En 2006, la loi relative à la transparence et à la sécurité en matière nucléaire (TSN) a fixé des exigences extrêmement élevées en matière de transparence, qui n’ont d’équivalence dans aucune autre industrie. Ainsi les industriels sont tenus de déclarer tout écart, quel qu’il soit, par rapport au fonctionnement standard d’une installation à l’Autorité de sûreté nucléaire (ASN). Cette dernière publie en ligne ses avis et décisions, rapports d’inspection, lettres de suite notifiées à l’exploitant de l’installation nucléaire contrôlé faisant du nucléaire l’une des industries les plus contrôlées et transparentes.

Enfin, la loi de 2006 a créé le Haut comité pour la transparence et l’information sur la sécurité nucléaire qui est une instance d’information, de concertation et de débat entre parties prenantes sur les risques liés aux activités nucléaires.

Le process de décision sur le programme EPR2 est-il non démocratique ?

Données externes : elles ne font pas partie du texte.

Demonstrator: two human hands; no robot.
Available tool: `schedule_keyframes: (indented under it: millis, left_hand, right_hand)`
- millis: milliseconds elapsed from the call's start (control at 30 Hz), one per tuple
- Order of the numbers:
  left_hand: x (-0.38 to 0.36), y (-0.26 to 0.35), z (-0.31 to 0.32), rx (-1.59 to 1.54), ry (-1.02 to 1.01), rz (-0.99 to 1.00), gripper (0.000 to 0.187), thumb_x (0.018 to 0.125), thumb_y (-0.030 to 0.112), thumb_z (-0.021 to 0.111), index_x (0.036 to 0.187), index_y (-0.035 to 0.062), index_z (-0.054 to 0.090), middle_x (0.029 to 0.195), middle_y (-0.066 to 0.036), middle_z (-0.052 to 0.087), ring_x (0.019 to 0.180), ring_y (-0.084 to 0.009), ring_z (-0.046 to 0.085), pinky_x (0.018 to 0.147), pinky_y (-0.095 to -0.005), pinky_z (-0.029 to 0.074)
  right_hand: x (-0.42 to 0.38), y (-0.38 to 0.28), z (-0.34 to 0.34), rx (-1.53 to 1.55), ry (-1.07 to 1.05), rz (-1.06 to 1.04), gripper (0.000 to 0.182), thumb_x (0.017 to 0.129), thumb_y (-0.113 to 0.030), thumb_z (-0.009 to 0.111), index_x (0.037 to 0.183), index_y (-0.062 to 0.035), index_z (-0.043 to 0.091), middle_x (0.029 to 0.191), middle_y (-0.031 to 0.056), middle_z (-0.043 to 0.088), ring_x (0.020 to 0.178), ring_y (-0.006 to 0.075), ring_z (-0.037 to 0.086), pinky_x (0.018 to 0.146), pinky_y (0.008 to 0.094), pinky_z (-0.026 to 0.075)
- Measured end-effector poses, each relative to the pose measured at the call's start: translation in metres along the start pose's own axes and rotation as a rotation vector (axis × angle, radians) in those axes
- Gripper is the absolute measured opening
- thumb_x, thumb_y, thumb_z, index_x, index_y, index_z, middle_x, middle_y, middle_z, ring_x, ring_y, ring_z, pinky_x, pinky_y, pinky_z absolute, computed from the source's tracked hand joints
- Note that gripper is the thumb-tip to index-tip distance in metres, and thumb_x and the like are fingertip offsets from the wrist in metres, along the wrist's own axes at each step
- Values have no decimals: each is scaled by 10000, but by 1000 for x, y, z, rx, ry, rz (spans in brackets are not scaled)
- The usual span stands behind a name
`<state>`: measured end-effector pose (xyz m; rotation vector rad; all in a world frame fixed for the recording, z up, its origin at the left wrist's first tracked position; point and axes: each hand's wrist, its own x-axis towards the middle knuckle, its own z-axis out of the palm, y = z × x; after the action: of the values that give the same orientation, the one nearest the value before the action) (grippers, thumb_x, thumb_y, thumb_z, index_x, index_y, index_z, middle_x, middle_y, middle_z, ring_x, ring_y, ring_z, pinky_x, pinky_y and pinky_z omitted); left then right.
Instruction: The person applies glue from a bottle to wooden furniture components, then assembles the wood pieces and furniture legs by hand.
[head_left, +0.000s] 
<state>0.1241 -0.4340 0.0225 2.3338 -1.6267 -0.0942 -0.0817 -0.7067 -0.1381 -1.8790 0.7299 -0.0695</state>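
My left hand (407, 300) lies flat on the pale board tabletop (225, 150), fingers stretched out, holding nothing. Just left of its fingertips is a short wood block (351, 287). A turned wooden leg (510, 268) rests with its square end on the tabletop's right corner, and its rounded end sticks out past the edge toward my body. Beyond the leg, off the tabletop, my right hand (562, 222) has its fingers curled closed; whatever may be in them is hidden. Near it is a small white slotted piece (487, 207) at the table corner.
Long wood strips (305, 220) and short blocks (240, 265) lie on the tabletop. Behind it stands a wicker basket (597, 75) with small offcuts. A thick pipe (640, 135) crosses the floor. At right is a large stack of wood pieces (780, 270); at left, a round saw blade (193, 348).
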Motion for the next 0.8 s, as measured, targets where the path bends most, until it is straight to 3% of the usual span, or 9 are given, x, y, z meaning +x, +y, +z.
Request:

Cette critique est réapparue ces dernières semaines alors que le Sénat a adopté en première lecture le projet de loi relatif à l’accélération du nucléaire. Ce texte pose le cadre pour une accélération procédurale, mais ne préempte pas la décision effective de construction des six centrales nucléaires qui est le principal objet du débat public en cours. En parallèle, personne n’avancerait que, le projet de loi d’accélération sur les renouvelables, qui lui vient de faire l’objet d’un vote final, vaudrait décision sur tout projet de développement d’énergies renouvelables en France.

La décision concernant le programme EPR2 doit faire l’objet d’un débat parlementaire  dans le cadre de l’examen de  la prochaine loi de programmation énergie climat (LPEC), prévu pour l’été 2023. Un déroulé bien explicité dans le communiqué du Conseil de politique nucléaire où l’Élysée précise que « les décisions prises lors de ce Conseil de politique nucléaire permettront de préparer la prochaine programmation pluriannuelle de l’énergie, qui sera présentée en juin 2023, avant un débat au Parlement sur la loi de programmation de l’énergie et du climat ».  À noter que, interrogé sur comment il jugerait la réussite du débat public en cours, le Président de la CPDP avait répondu qu’il espérait que ce dernier puisse utilement nourrir le débat parlementaire.